Some behavioral characteristics probably contribute towards facilitating human contact with these snakes. Philodryas has active foraging behavior during the hottest periods of the day, and occasionally this snake visits the backyards and interiors of homes (mainly those next to native vegetation). Its behavior coincides with people’s activity period, thus enlarging the chances of contact between snake and man. The first reaction of the snake when encountering man is to escape, but when threatened, it can attack through bites, thereby inoculating humans with its venom2.
Some human accidents caused by this genus have been described5,7-9. Although most of the reports indicate that the poisoning caused by opistoglyph snakes is mild, Salomão and Di Bernardo reported one occurrence of death.
Because of the similarity of pathophysiological background, poisoning caused by Philodryas can be identified as or confused with poisoning caused by the bothropic group3-5. In some cases, antibothropic serum has been administered5. The venom of Philodryas olfersii consists of enzymes that are commonly found in bothropic venom, which are responsible for edematogenic, hyperalgesic and hemorrhagic activities, thereby promoting erythema, ecchymosis and regional lymphadenopathy, with normal coagulation4,5. With greater clinical implications, there could be evolution to compartmental syndrome8. These observations explain the presence of pain, heat, erythema and significant edema in this report.

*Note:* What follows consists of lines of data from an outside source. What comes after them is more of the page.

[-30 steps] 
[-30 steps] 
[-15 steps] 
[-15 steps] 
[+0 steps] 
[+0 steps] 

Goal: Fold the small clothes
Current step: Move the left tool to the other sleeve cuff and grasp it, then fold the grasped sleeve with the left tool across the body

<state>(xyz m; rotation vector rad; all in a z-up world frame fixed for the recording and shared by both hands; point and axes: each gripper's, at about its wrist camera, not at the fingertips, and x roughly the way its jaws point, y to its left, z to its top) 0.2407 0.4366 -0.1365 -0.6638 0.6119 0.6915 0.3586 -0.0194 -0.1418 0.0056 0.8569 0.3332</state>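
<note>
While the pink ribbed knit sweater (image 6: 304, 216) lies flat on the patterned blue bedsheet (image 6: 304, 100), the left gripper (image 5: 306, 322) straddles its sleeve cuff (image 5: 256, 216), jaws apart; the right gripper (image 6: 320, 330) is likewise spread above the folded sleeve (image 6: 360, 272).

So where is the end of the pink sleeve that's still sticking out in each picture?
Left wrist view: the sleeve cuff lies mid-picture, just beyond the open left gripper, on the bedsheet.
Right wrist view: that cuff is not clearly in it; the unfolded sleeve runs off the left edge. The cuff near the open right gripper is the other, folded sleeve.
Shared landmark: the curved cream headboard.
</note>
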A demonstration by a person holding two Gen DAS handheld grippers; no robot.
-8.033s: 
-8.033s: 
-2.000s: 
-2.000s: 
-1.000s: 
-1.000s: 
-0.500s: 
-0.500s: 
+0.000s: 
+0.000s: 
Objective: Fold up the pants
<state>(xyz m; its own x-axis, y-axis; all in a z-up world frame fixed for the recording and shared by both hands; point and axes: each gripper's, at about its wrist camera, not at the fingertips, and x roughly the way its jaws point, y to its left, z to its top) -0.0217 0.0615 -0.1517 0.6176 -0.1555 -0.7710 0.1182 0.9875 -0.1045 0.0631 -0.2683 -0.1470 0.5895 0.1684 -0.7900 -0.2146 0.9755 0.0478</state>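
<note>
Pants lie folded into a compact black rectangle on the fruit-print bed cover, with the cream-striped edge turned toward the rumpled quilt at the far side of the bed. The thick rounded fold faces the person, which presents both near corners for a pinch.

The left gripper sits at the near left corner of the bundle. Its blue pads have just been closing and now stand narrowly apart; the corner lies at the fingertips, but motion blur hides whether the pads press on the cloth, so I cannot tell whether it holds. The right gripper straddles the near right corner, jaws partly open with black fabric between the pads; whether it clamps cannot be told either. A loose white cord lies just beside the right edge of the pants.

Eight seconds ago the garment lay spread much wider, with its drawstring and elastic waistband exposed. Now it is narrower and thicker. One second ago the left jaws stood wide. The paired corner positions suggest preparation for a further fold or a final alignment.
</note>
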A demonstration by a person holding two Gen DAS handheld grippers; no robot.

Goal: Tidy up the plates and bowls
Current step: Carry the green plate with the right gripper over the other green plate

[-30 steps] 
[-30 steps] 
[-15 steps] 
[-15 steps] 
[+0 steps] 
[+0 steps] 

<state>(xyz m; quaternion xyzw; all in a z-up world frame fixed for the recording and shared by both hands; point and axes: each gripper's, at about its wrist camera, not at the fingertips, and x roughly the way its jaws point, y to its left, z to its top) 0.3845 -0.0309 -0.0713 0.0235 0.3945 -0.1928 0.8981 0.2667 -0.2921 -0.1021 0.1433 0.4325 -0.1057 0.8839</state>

This report shows that intervention policies for snakebite treatment and updated predictions are not clear in relation to all venomous snakes10. Snakebite treatment centers need to be able to identify, describe, characterize and publicize cases caused by opistoglyph snakes, thereby clarifying their clinical and epidemiological importance. Lastly, intervention policies need to make it possible to include and recognize these kinds of snakebite occurrences within clinical and toxicological practice.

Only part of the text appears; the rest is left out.